Controlling the predictability of your costs. The rigor required to manage your supply chain trainslates into predictability in your costs, and more structured planning. Folks talk about the elasticity of the cloud as an advantage, but in this specific regard it is a disadvantage, and large companies (especially large, public companies) place a great deal of value in predictable costs.

Public cloud

Running in the public cloud is good a for:

Elasticity in the small things. At a certain scale you’re doing capacity planning with AWS and you don’t have large scale elasticity, but you do have immense elasticity in the small things, for new prototypes and such, which allow you to innovate without blockers.
This is the predominate reason I see companies that “grew up in datacenters” start moving to the cloud, and I believe it’s a huge boost to a company’s long-term ability to innovate.
Benefitting from their vast economies of scale, where most of the savings are being passed along the users as long as cloud vendor competition remains fierce.
Benefitting from the broad, continuous investment that cloud vendors make to support general purpose workloads that likely resemble your workloads: improvements to security, availability, productivity, etc.
Offloading support overhead to new cloud services for more and more of your infrastructure, allowing you to concentrate more and more of your team on your core competencies (for businesses where foundational infrastructure isn’t part of your core competencies).
Supporting the shifting tides of data locality at an international scale, since few companies have ability to manage the compliance and legal overhead of dozens of countries regulatory regimes simultaneously (and those are dynamic, living things, not something that you do once).
Avoiding supply chain management.

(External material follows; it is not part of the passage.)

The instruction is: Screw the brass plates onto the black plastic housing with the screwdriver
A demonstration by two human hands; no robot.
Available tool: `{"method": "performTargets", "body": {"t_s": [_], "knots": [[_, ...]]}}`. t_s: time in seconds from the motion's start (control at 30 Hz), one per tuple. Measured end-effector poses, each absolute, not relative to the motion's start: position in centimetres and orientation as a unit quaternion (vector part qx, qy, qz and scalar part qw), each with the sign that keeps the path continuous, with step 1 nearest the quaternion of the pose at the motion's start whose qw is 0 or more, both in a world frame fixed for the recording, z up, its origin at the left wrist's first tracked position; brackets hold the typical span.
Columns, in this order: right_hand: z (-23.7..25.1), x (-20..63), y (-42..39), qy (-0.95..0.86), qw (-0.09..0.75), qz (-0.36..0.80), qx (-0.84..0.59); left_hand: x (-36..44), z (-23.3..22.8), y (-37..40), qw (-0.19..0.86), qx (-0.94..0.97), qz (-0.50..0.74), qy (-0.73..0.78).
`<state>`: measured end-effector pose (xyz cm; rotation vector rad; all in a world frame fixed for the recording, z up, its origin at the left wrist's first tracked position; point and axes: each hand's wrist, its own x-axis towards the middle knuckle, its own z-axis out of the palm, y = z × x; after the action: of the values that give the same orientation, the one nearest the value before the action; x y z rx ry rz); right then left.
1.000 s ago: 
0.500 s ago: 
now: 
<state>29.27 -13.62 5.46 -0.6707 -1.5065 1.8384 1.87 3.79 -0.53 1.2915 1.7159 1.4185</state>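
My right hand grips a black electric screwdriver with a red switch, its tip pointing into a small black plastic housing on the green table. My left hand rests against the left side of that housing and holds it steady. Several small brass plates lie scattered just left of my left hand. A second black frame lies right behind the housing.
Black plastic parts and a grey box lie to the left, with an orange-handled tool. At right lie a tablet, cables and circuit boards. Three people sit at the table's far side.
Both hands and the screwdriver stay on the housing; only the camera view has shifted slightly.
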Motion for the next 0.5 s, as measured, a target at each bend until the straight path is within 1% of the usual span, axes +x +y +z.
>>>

Someone once told me that 90% of SSDs are being sold to cloud vendors, which–if true–suggests that long-term only cloud vendors will be able to get good SSD pricing. I imagine this sort of logic applies to other server components beyond SSDs.
Even if you can get costs to be equivalent with clouds, they are always going to be a more important customer than you to the component vendors, which means they’ll get priority on components when supply dips, meaning the predictability of their supply will be higher than yours.
(If you haven’t dealt with the server supply chain, it’s easy to imagine that there is this sort of rationally optimal economy producing exactly the number of requirements components, but in practice it’s pretty common to have component scarcity due to global supply chain issues.)

Real-life examples

It’s easy to get overly abstract when talking about “the right way” to do something, so before jumping into decision criteria, it’s useful to look at what companies are actually doing:

Airbnb runs mostly on AWS.
Dropbox has moved most of its data out of AWS into their own datacenters, after previously running their full business on AWS.
Fastly operates 60 points of presence, and also reslies on AWS, Google, Softlayer and “other cloud providers” for some aspects of their platform.
Lyft relies entirely on AWS.
Pinterest relies entirely on AWS.
Twitter runs their production and development workloads on their own datacenters, but are experimenting with running adhoc Hadoop workloads on Google Cloud Platform.
Uber runs primarily on its own datacenters, scaling to AWS, and running some small workloads on multiple cloud vendors.
Zoom runs in 13 different datacenters, with some aspects of their business on AWS and Azure.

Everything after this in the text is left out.